• Stored items from a collection:
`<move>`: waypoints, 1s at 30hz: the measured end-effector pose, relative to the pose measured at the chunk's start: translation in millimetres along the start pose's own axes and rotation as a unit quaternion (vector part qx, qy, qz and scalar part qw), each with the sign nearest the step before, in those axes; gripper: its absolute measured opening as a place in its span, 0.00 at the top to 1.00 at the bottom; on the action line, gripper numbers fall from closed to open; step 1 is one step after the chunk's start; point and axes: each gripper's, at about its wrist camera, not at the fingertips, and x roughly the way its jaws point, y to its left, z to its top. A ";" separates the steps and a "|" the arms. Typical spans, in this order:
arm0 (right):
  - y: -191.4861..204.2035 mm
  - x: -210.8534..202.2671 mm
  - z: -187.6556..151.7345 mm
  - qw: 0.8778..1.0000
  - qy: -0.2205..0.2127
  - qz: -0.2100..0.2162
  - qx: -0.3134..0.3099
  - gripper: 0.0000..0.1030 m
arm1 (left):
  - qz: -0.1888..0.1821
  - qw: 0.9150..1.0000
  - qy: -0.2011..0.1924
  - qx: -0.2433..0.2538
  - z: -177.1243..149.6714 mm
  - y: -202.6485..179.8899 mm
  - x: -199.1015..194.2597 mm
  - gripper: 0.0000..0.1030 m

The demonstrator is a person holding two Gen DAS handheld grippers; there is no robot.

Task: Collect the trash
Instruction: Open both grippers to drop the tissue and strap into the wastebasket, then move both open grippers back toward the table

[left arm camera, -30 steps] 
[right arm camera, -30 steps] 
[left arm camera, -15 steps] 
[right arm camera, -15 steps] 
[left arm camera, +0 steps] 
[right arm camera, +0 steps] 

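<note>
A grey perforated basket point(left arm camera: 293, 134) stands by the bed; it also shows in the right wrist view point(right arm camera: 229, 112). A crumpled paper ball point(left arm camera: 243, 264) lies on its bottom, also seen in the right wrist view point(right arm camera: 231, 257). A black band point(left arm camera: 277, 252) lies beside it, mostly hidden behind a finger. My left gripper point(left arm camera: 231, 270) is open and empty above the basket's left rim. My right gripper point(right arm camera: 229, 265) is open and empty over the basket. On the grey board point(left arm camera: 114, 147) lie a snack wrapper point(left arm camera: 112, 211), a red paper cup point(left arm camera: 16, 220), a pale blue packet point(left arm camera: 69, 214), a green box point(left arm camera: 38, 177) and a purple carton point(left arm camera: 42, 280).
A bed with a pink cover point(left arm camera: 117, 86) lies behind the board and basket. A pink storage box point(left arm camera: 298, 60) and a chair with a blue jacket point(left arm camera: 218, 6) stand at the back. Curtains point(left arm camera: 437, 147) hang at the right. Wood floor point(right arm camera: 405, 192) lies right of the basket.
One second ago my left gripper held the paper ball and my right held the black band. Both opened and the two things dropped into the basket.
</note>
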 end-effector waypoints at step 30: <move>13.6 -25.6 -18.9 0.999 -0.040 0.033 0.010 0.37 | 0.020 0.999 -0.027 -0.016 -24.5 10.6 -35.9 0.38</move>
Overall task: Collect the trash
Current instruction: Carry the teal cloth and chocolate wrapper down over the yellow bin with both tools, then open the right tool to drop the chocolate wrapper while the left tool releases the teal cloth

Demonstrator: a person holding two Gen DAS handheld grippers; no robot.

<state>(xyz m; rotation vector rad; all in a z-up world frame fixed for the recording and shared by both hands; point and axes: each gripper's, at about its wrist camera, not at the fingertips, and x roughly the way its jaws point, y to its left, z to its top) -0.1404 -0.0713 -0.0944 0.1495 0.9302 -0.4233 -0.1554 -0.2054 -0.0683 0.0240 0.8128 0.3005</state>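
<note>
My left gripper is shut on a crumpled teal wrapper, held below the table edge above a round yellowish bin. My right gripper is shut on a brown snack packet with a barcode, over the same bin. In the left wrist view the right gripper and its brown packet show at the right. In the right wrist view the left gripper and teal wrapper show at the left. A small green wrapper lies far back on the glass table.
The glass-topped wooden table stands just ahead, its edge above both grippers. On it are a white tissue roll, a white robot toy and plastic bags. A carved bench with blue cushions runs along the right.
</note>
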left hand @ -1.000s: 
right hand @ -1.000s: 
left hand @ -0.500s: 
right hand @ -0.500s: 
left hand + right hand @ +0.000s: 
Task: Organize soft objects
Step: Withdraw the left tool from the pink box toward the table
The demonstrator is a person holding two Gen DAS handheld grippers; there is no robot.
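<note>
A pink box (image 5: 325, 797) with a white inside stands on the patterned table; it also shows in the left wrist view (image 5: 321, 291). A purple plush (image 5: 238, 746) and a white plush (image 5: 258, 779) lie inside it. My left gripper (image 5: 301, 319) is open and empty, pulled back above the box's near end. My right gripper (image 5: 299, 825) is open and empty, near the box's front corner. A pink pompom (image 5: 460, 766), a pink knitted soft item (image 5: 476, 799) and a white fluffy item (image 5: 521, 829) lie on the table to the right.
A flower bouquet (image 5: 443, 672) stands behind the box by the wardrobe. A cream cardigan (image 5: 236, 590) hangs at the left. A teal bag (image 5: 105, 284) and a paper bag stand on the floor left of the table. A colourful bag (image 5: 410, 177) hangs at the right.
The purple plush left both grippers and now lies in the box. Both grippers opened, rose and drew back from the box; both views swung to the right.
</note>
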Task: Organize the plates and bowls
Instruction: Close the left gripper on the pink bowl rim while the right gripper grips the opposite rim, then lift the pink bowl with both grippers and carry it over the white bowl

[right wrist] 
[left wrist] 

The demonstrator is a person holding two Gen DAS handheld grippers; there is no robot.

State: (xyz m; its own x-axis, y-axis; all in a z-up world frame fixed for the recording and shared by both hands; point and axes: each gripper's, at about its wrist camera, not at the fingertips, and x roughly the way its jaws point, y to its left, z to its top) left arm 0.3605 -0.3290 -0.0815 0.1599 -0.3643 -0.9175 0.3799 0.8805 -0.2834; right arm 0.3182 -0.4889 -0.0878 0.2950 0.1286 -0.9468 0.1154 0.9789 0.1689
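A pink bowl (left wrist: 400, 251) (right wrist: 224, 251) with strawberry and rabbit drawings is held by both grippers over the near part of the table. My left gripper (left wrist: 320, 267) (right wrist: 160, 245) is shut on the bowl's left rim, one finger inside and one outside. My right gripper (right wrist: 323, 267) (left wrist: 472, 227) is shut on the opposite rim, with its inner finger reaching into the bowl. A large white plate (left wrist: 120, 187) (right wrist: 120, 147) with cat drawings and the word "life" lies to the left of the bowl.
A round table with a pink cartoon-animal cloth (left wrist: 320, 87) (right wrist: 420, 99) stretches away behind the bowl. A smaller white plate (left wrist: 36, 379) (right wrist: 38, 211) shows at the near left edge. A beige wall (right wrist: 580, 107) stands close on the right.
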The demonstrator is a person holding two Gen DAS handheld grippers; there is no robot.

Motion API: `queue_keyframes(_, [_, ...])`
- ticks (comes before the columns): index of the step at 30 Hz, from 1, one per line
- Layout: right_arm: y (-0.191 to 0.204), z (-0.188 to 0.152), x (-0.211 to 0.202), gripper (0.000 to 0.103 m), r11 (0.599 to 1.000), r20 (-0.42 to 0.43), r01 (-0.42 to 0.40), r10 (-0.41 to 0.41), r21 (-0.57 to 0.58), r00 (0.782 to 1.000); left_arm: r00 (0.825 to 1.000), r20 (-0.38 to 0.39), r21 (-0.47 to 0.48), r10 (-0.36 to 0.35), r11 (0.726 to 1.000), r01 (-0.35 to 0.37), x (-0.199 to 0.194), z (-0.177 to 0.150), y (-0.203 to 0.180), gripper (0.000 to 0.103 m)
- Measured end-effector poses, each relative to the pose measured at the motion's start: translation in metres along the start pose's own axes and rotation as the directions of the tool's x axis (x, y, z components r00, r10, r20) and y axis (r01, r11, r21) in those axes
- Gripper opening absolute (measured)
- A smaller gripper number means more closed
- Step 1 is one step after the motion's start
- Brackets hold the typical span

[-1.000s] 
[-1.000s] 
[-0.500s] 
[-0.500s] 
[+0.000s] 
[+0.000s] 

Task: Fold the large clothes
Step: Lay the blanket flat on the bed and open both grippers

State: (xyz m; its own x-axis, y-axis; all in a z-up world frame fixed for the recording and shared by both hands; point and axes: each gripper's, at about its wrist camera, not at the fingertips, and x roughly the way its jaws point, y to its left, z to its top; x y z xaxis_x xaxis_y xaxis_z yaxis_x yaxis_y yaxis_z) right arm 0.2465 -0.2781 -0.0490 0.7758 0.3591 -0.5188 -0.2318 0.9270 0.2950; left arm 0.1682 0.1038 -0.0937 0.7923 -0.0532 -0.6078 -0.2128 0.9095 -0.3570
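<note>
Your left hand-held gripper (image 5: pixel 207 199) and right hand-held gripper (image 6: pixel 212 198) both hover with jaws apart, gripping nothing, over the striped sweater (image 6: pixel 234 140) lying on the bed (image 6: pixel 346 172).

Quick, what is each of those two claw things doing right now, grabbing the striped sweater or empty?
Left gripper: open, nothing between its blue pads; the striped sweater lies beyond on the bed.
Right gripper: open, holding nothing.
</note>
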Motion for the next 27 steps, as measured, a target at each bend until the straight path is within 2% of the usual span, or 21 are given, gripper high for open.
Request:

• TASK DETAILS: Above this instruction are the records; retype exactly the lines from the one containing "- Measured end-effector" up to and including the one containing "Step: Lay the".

• TASK OUTPUT:
- Measured end-effector poses, each relative to the pose measured at the motion's start: translation in metres along the start pose's own axes and rotation as the directions of the tool's x axis (x, y, z components r00, r10, r20) and y axis (r01, r11, r21) in those axes
- Gripper opening absolute (measured)
- A smaller gripper number means more closed
- Step 1 is one step after the motion's start
- Brackets hold the typical span

[-1.000s] 
[-1.000s] 
[-0.500s] 
[-0.500s] 
[+0.000s] 
[+0.000s] 

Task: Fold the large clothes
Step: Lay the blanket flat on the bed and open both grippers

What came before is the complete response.